Economic reforms should have created a climate of enterprise but because they have happened only to a limited degree the average small entrepreneur in India is at the mercy of so many inspectors and thugs that only the most enterprising survive. Here, let me tell you the story of an enterprising, adventurous English woman who came to India to build a small hotel in the village of Pachalloor in Kerala. The hotel did well, particularly with foreign tourists until one morning when a small army of policemen and municipal officials arrived without warning and started to tear the Lagoona Davina down. Investigations exposed the usual tale of bribery, chicanery and corruption. This kind of thing happens too often for foreign investors to be madly enthusiastic about our wondrous country.

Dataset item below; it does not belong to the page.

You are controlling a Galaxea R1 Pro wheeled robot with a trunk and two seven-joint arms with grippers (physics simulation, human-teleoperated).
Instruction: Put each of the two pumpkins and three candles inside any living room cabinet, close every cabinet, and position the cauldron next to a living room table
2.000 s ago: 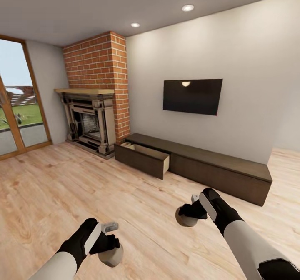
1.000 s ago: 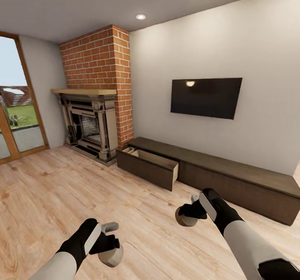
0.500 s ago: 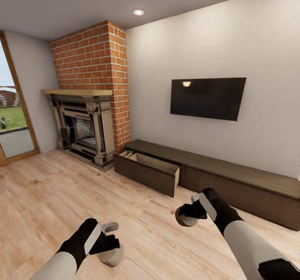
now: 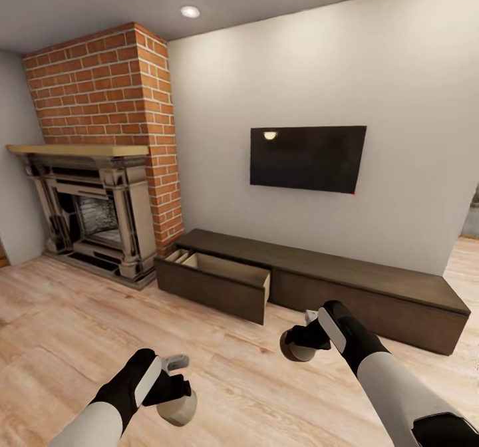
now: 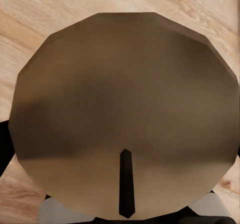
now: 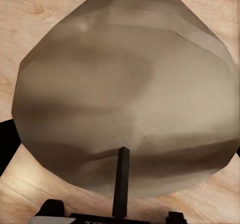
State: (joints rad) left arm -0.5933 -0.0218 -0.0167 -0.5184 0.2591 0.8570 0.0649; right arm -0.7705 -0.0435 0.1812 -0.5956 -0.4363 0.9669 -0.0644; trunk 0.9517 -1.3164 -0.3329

If, at least, we had a criminal justice system that was functioning properly there may still have been hope but when it takes 20 years for a case to come to court what hope can there be? So, although we need to be grateful to Manmohan Singh for what he did we also need to mourn the fact that the process he started is so far from complete. If it were on the road to completion we could at least be cheerful. Alas, the road ahead is long and untravelled and there is no sign that this Government is even taking its first steps along it. So we remember you Dr Manmohan Singh but we remember you with gloom gathering around us.